**DATA FOR PROCESSING**
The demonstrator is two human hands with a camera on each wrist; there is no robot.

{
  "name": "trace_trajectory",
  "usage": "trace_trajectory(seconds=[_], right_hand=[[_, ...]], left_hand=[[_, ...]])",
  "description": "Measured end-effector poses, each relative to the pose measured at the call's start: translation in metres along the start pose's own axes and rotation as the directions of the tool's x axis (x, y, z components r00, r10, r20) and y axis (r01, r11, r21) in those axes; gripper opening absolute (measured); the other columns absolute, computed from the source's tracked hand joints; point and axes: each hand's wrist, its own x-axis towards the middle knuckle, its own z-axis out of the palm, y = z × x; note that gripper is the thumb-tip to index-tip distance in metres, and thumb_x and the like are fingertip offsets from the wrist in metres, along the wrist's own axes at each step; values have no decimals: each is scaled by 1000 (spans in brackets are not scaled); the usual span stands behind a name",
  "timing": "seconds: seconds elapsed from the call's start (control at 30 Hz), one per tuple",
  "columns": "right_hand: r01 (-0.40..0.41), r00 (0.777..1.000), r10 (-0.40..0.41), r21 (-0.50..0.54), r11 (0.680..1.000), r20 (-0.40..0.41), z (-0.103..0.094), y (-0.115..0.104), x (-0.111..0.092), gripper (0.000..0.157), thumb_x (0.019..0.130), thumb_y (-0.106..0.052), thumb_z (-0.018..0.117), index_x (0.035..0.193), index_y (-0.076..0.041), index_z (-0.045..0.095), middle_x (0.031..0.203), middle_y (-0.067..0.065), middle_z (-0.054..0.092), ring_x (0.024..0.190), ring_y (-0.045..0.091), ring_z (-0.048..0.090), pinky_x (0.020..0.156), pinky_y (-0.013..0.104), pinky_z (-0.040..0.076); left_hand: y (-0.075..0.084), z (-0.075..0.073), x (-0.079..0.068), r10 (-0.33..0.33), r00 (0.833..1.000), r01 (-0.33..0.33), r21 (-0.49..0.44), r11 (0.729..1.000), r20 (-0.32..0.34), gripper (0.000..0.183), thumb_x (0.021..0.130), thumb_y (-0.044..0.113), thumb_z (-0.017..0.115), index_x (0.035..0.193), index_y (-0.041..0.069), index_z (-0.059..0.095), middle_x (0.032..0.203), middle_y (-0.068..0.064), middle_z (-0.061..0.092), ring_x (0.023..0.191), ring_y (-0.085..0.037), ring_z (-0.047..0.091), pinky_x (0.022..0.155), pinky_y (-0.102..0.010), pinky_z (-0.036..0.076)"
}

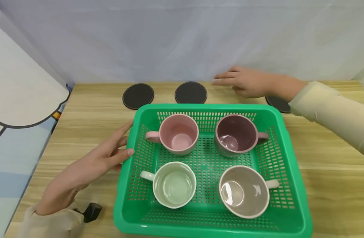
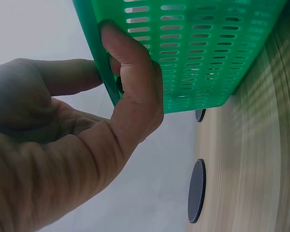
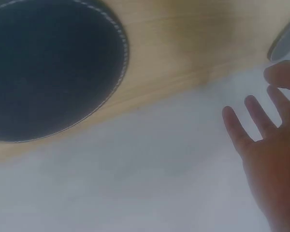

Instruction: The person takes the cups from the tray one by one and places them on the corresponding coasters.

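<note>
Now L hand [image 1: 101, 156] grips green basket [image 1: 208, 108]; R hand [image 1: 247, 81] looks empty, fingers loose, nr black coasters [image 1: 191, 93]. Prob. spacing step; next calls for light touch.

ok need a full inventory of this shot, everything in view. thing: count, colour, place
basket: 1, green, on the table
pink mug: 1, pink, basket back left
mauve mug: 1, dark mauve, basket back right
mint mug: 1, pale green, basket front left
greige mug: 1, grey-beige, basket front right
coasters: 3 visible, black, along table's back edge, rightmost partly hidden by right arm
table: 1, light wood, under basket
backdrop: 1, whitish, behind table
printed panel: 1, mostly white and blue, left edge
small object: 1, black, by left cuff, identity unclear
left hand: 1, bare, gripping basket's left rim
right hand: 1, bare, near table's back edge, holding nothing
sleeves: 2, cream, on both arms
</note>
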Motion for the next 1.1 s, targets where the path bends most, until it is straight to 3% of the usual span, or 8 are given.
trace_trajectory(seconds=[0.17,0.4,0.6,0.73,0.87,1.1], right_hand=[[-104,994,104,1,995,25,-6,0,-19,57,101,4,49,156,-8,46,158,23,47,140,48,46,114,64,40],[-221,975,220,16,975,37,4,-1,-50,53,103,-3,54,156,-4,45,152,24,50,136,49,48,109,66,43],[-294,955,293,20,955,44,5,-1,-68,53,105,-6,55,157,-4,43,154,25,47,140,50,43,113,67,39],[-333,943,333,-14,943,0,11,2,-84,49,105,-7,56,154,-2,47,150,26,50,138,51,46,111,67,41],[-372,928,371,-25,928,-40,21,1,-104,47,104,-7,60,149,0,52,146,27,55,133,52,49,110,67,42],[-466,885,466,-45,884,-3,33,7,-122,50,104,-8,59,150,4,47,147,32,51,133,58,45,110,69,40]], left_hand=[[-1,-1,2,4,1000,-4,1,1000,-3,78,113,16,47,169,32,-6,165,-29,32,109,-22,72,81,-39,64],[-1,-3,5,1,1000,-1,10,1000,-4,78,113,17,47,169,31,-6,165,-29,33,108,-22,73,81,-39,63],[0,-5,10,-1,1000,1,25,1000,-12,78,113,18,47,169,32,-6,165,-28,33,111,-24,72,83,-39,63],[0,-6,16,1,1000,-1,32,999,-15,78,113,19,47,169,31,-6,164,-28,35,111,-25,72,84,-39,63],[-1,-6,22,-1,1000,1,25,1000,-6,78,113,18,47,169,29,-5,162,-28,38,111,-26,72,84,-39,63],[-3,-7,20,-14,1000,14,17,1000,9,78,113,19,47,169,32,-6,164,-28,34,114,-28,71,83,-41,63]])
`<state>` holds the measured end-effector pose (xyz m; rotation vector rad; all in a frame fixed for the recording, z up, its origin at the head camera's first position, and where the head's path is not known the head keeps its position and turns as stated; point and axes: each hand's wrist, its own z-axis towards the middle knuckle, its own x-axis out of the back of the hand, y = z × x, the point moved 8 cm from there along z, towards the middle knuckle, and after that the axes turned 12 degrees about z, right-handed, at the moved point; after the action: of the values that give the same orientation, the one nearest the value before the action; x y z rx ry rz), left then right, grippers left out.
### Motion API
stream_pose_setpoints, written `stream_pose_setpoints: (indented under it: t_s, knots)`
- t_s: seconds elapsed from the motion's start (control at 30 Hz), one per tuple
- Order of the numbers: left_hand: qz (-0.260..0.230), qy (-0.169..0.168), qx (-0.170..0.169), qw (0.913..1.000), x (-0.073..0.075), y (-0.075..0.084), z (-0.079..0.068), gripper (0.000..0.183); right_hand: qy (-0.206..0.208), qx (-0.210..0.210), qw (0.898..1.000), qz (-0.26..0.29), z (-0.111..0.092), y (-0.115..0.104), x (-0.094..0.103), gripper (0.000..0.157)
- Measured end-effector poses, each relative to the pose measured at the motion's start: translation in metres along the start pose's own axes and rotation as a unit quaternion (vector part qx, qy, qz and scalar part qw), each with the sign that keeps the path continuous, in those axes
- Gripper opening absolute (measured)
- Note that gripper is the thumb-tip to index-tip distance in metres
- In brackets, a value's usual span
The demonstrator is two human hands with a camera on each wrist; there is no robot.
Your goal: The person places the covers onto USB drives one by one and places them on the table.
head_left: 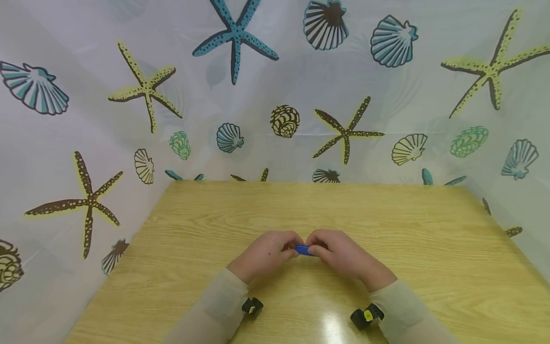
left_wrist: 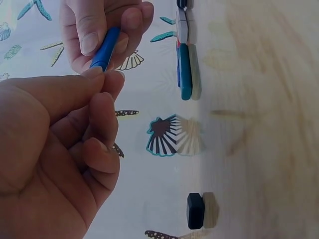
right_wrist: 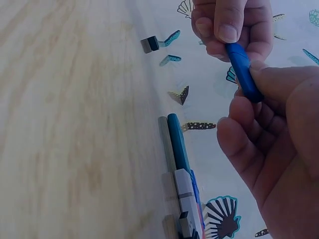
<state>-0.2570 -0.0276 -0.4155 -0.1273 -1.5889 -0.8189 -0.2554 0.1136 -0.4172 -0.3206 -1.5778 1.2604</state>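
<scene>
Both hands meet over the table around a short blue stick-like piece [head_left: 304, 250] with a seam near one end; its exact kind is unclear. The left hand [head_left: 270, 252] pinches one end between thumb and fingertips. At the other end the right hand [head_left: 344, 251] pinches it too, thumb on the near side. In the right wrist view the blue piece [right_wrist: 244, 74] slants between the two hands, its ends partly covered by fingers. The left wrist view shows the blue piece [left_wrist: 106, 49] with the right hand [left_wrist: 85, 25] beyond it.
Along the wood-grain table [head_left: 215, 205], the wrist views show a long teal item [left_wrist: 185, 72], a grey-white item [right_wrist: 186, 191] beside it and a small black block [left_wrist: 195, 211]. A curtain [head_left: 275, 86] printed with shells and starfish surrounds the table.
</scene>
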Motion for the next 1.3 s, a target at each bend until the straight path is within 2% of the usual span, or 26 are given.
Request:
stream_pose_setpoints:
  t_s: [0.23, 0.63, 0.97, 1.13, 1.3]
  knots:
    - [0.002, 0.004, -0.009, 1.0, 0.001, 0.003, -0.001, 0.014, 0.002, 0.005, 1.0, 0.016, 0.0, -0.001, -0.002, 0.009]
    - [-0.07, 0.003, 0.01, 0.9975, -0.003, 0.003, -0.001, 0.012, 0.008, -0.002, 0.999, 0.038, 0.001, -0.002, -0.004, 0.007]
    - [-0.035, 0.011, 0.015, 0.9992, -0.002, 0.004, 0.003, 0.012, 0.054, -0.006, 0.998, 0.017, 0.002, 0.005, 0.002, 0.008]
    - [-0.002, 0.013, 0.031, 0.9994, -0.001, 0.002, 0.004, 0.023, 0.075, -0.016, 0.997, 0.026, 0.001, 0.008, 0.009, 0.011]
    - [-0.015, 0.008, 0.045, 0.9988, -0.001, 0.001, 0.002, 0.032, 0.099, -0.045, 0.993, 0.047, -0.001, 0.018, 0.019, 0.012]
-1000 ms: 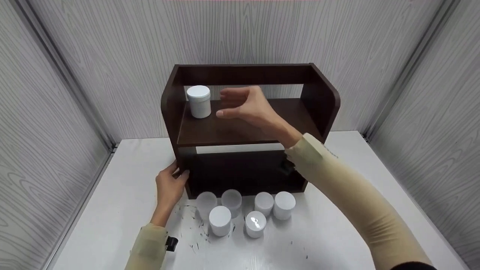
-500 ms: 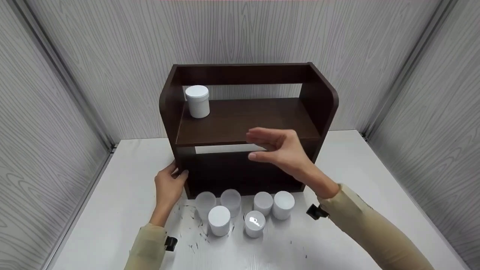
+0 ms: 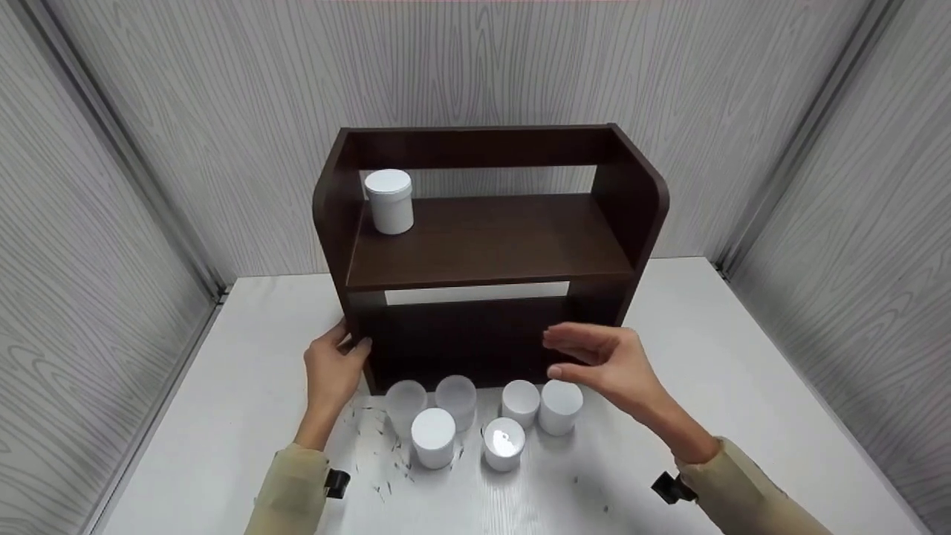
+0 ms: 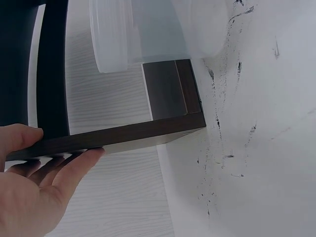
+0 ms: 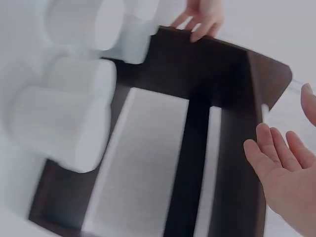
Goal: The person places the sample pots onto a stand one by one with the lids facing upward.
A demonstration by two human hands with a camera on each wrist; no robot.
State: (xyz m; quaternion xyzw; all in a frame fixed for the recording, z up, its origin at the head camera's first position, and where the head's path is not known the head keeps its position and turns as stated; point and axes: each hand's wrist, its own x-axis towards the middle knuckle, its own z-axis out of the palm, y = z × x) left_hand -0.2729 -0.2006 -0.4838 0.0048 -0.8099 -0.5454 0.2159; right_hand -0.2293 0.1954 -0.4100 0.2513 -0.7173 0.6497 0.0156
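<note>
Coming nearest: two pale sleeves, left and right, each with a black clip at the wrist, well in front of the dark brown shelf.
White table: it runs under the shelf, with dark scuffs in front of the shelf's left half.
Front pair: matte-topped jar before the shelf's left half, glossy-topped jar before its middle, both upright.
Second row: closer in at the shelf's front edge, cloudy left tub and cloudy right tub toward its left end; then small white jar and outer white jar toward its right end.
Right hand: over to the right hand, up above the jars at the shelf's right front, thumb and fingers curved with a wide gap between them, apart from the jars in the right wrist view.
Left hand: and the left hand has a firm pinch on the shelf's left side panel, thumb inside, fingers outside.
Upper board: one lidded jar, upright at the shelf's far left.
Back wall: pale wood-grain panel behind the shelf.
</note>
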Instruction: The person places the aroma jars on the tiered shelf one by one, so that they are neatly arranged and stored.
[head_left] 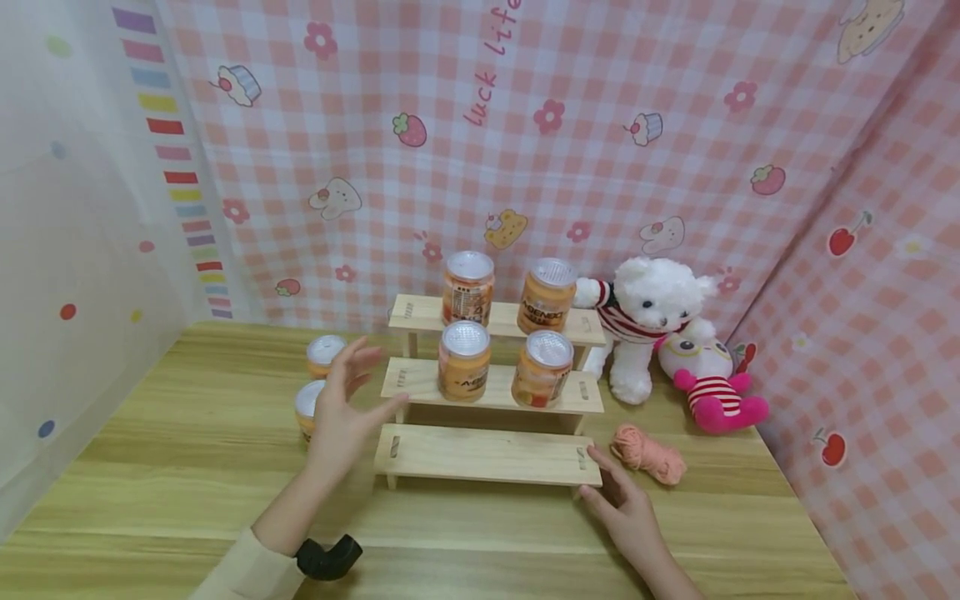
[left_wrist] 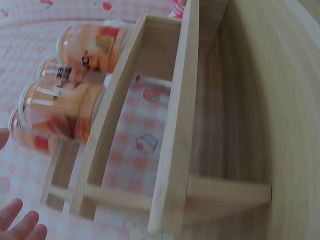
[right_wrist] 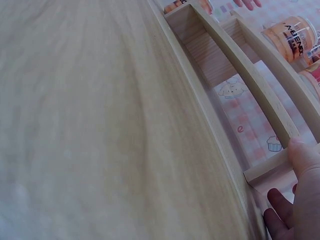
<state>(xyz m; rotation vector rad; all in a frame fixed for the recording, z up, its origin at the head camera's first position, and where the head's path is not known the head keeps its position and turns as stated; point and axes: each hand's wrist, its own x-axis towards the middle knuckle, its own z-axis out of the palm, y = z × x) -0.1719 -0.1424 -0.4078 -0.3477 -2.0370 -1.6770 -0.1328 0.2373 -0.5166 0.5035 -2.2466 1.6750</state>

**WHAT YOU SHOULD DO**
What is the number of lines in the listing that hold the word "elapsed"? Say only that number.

**EXPECTED ANSWER**
2